=== REQUIRED ACTION ===
Read through the data below and state how many of its lines contain the word "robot", adding nothing.

Source data
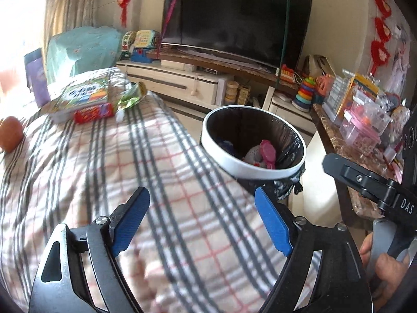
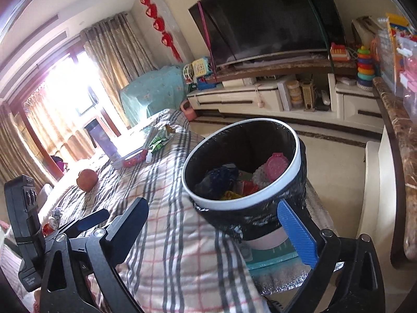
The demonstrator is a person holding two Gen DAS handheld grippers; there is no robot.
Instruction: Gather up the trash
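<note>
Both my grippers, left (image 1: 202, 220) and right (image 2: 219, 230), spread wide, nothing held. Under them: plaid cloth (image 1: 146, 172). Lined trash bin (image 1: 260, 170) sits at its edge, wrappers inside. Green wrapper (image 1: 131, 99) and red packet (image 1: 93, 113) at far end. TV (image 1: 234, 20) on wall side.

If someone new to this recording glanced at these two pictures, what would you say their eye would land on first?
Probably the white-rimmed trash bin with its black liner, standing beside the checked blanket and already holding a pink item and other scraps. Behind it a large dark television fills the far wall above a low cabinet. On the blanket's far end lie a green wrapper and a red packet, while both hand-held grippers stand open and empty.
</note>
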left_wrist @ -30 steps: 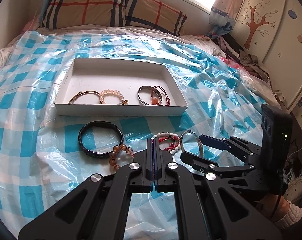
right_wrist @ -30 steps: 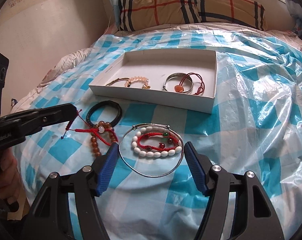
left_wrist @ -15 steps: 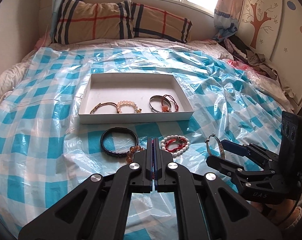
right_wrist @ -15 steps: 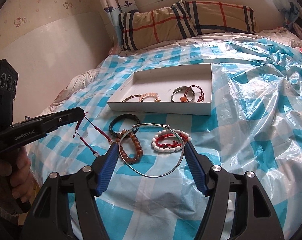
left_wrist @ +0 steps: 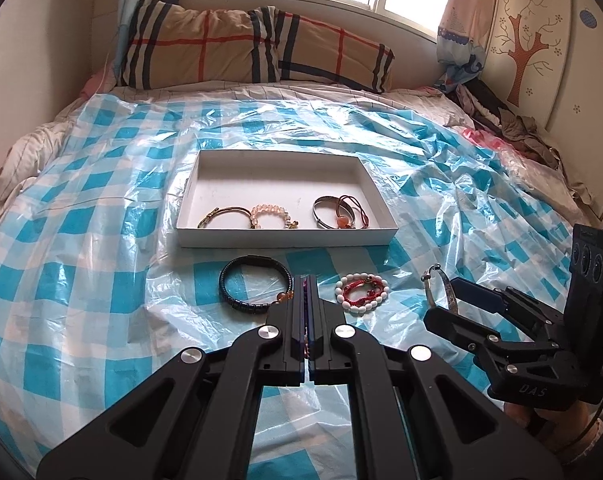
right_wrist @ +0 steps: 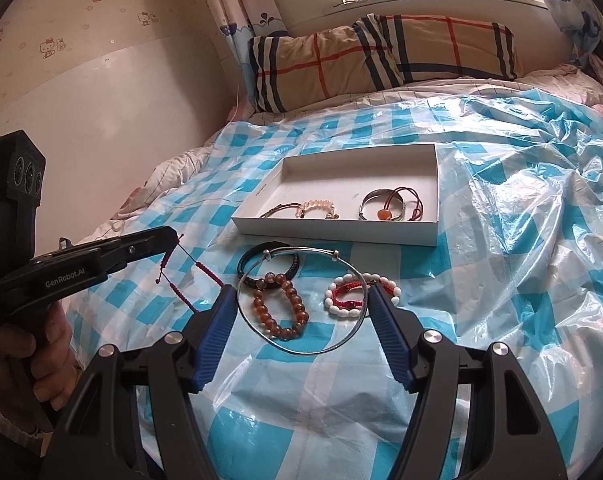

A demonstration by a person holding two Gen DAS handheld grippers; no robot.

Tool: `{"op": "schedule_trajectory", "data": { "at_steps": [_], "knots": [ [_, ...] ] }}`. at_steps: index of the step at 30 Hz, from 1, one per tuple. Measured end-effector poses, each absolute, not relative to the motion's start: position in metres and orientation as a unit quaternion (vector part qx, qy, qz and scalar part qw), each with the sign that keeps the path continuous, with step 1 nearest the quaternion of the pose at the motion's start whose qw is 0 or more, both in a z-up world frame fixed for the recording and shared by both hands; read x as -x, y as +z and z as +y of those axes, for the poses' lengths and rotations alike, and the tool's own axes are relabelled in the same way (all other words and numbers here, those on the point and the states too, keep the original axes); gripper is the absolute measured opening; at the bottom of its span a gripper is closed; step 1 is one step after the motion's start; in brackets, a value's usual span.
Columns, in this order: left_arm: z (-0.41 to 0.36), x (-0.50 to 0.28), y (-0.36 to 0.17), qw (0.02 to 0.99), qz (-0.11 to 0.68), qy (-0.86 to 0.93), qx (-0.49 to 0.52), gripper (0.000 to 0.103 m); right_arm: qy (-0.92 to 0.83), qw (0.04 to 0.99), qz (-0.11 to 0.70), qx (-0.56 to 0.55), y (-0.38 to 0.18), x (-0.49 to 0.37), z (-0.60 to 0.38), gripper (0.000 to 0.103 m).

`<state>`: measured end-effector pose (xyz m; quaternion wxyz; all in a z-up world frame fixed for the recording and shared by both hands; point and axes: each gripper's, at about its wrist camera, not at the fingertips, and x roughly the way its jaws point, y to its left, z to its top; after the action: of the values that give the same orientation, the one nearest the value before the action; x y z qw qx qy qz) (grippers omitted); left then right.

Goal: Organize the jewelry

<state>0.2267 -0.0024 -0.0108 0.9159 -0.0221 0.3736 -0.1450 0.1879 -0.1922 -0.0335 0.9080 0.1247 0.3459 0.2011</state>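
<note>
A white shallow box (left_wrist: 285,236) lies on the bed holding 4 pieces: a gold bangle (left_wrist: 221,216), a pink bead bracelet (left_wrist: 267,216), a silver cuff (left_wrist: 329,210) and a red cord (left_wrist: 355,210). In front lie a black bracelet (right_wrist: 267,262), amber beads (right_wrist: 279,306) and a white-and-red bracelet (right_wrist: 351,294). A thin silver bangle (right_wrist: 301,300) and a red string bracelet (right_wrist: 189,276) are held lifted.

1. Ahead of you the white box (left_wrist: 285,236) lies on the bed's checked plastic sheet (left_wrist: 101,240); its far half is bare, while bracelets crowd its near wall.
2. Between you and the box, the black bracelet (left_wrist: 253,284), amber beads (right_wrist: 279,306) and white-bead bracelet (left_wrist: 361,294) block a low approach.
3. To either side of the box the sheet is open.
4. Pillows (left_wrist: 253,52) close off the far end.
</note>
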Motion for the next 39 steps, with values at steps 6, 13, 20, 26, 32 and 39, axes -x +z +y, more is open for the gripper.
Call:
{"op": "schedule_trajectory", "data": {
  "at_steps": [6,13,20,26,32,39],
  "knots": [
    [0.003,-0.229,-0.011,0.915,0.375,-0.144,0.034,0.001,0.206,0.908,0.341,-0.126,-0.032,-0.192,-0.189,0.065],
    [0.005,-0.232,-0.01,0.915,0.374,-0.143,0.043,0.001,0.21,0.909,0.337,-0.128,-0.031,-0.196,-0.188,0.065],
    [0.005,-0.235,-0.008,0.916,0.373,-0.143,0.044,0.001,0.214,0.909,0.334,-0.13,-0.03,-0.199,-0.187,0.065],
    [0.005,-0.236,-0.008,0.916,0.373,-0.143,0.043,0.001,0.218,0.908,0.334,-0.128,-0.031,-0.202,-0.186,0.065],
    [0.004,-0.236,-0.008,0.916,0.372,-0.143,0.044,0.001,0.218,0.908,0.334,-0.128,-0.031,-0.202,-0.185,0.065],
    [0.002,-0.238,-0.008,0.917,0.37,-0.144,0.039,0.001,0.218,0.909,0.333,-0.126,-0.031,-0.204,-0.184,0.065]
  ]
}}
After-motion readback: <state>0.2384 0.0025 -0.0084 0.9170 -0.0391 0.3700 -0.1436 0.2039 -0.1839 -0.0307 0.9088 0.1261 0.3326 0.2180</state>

=== EXERCISE RESPONSE ===
2